(WHAT YOU HAVE TO DO): Retype all of the entries precisely.

---------- EXTRACTED DATA

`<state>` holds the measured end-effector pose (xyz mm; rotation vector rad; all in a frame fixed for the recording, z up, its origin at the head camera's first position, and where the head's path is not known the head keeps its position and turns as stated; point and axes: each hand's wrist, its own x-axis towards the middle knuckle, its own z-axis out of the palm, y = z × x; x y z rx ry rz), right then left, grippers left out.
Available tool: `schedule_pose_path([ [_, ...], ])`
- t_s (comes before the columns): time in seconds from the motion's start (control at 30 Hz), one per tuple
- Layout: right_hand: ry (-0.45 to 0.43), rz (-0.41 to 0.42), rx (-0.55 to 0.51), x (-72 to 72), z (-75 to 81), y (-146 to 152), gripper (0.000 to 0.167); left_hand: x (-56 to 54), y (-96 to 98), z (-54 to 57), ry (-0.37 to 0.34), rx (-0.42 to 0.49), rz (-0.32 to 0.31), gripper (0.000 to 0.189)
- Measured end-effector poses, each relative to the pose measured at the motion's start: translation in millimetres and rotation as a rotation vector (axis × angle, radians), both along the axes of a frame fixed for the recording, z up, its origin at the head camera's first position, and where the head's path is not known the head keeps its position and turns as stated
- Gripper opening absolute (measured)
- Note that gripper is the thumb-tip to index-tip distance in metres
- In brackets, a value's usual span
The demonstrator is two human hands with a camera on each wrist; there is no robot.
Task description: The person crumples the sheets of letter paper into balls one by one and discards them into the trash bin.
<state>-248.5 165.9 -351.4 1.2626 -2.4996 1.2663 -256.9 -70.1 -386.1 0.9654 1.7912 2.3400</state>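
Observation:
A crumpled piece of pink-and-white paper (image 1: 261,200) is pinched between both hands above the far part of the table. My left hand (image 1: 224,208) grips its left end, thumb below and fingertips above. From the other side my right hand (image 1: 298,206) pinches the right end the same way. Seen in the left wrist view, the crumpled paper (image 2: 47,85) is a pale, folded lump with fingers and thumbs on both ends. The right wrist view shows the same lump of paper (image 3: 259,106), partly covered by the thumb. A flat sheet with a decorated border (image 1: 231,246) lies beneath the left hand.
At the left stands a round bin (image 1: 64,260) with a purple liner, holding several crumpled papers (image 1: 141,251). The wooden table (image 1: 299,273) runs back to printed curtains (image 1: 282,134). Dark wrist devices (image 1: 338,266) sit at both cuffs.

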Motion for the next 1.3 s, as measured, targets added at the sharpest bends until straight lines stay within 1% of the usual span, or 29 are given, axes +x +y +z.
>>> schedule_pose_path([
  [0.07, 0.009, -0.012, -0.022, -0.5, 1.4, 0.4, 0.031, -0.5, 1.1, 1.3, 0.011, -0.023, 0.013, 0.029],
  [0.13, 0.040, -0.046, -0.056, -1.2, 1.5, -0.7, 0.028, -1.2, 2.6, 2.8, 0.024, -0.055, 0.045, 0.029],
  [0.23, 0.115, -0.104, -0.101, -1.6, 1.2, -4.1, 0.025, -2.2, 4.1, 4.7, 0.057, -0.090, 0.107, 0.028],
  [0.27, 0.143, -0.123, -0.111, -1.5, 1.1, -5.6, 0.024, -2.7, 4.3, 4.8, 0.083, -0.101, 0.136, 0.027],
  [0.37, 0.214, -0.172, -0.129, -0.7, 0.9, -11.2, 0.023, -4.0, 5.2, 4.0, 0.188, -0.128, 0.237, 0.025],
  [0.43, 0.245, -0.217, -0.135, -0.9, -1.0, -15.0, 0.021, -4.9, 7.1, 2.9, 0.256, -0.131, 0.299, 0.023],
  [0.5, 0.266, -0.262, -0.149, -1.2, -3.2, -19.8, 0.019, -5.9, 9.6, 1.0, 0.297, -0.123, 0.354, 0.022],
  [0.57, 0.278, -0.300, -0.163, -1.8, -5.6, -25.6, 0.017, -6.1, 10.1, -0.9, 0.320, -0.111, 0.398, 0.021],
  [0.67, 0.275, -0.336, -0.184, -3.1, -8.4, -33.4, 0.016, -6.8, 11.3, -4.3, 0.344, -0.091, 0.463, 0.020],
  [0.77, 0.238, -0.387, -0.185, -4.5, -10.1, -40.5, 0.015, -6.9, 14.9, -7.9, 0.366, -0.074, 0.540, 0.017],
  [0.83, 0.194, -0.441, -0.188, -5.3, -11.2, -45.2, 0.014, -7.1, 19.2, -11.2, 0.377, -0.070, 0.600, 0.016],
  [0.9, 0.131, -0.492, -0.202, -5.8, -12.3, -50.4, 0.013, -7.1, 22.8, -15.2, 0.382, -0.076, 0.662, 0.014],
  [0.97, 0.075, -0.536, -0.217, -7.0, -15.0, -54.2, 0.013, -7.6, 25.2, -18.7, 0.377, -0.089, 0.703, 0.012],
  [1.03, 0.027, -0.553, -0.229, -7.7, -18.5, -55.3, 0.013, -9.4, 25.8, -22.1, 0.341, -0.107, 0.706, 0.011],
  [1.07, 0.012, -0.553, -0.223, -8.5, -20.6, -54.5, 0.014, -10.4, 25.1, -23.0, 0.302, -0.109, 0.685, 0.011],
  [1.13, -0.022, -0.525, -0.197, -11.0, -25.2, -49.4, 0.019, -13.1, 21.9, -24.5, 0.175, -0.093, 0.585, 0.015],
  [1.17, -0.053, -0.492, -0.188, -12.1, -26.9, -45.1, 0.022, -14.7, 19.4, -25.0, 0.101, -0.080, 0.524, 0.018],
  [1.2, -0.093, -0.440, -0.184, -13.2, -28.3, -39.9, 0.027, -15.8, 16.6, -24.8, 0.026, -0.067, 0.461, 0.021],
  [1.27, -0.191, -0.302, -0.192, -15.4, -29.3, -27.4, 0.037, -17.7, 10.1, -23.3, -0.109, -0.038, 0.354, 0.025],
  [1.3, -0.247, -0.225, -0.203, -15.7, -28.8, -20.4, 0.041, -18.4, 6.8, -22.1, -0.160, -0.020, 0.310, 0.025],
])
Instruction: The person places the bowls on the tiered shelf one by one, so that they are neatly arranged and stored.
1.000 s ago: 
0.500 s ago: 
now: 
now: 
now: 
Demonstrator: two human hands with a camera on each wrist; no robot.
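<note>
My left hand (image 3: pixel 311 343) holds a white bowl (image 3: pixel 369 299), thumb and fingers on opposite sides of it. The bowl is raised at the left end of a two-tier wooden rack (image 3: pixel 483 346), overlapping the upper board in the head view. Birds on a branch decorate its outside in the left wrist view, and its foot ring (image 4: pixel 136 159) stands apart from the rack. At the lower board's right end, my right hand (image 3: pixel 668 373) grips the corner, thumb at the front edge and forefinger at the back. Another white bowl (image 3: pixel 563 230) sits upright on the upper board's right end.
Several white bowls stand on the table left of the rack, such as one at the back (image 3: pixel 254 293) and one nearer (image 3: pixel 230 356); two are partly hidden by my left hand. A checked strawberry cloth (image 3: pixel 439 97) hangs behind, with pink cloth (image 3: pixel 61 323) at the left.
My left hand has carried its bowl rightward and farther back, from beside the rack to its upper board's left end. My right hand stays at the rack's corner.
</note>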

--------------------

(WRITTEN REPLY):
`<state>` holds the measured end-effector pose (xyz mm; rotation vector rad; all in a frame fixed for the recording, z up, its origin at the head camera's first position, and where the head's path is not known the head keeps its position and turns as stated; point and axes: each hand's wrist, its own x-axis towards the middle knuckle, its own z-axis out of the palm, y = z × x; x y z rx ry rz), right then left, grippers left out.
Available tool: `schedule_pose_path([ [_, ...], ])`
- t_s (comes before the columns): time in seconds from the motion's start (control at 30 Hz), one per tuple
- Layout: right_hand: ry (-0.45 to 0.43), rz (-0.41 to 0.42), rx (-0.55 to 0.51), x (-72 to 72), z (-75 to 81), y (-146 to 152), gripper (0.000 to 0.167); left_hand: x (-56 to 54), y (-96 to 98), z (-54 to 57), ry (-0.37 to 0.34), rx (-0.42 to 0.49), rz (-0.32 to 0.31), gripper (0.000 to 0.189)
- Measured end-effector poses, each relative to the pose measured at the motion's start: translation in millimetres and rotation as a rotation vector (axis × angle, radians), both along the axes of a frame fixed for the recording, z up, its origin at the head camera's first position, and where the head's path is not known the head keeps its position and turns as stated
- Gripper opening absolute (measured)
- Note that gripper is the thumb-tip to index-tip distance in metres
- In brackets, a value's usual span
The demonstrator is two human hands with a camera on each wrist; there is no robot.
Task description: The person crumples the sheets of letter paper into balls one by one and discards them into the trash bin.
<state>-248.5 165.9 -351.4 1.2626 -2.4996 1.2663 -256.9 -70.1 -386.1 0.9654 1.7912 2.3400</state>
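Observation:
A crumpled piece of pink-and-white paper (image 1: 261,200) is pinched between both hands above the far part of the table. My left hand (image 1: 224,208) grips its left end, thumb below and fingertips above. From the other side my right hand (image 1: 298,206) pinches the right end the same way. Seen in the left wrist view, the crumpled paper (image 2: 47,85) is a pale, folded lump with fingers and thumbs on both ends. The right wrist view shows the same lump of paper (image 3: 259,106), partly covered by the thumb. A flat sheet with a decorated border (image 1: 231,246) lies beneath the left hand.
At the left stands a round bin (image 1: 64,260) with a purple liner, holding several crumpled papers (image 1: 141,251). The wooden table (image 1: 299,273) runs back to printed curtains (image 1: 282,134). Dark wrist devices (image 1: 338,266) sit at both cuffs.
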
Motion for the next 1.3 s, as measured, targets added at the sharpest bends until straight lines stay within 1% of the usual span, or 29 are given, axes +x +y +z.
>>> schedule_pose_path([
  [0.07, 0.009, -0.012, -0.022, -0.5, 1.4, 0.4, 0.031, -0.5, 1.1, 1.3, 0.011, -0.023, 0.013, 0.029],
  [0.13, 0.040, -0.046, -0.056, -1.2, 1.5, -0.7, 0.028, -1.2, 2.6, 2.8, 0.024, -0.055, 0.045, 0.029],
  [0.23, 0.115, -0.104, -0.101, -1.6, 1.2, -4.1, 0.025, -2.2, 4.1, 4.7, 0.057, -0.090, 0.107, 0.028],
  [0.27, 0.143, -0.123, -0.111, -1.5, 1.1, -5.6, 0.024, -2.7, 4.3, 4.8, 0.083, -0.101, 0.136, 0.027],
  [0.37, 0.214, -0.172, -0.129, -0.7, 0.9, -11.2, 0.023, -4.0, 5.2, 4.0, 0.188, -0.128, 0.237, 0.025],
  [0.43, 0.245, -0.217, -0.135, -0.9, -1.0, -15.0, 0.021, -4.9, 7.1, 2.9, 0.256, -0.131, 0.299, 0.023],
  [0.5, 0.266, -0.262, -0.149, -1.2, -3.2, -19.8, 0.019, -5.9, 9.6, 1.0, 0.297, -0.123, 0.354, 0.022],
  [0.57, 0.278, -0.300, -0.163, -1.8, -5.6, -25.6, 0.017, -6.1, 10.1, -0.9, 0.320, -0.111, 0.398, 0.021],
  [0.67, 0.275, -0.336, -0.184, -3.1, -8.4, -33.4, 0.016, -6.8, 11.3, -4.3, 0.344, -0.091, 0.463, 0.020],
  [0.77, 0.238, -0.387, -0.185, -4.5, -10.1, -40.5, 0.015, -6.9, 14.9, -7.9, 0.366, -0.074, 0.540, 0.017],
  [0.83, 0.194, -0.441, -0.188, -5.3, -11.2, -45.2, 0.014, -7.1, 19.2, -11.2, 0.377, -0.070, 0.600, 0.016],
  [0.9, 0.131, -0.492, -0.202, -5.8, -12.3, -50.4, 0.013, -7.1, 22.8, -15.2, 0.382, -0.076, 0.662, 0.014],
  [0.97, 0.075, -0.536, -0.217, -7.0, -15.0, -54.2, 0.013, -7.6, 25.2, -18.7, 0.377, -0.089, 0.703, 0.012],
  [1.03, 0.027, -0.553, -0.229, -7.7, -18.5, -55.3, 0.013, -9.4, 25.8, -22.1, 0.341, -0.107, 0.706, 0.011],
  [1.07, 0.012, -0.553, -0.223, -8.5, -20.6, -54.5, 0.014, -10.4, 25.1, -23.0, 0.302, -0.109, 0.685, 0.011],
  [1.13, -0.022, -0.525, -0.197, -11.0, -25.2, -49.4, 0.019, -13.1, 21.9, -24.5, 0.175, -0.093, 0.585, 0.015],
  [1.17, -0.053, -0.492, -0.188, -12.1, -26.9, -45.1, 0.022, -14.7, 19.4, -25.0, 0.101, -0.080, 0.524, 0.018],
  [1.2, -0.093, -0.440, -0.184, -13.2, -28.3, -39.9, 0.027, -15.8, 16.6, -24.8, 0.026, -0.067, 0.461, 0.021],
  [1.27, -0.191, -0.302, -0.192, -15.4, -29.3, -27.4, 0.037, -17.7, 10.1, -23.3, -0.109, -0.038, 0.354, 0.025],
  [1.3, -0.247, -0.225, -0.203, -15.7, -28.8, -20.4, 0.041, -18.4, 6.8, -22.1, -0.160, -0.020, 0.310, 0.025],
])
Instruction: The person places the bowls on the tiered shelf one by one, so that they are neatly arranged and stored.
1.000 s ago: 
0.500 s ago: 
now: 
now: 
now: 
Demonstrator: two human hands with a camera on each wrist; no robot.
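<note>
My left hand (image 3: pixel 311 343) holds a white bowl (image 3: pixel 369 299), thumb and fingers on opposite sides of it. The bowl is raised at the left end of a two-tier wooden rack (image 3: pixel 483 346), overlapping the upper board in the head view. Birds on a branch decorate its outside in the left wrist view, and its foot ring (image 4: pixel 136 159) stands apart from the rack. At the lower board's right end, my right hand (image 3: pixel 668 373) grips the corner, thumb at the front edge and forefinger at the back. Another white bowl (image 3: pixel 563 230) sits upright on the upper board's right end.
Several white bowls stand on the table left of the rack, such as one at the back (image 3: pixel 254 293) and one nearer (image 3: pixel 230 356); two are partly hidden by my left hand. A checked strawberry cloth (image 3: pixel 439 97) hangs behind, with pink cloth (image 3: pixel 61 323) at the left.
My left hand has carried its bowl rightward and farther back, from beside the rack to its upper board's left end. My right hand stays at the rack's corner.
</note>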

With that, the answer is finished.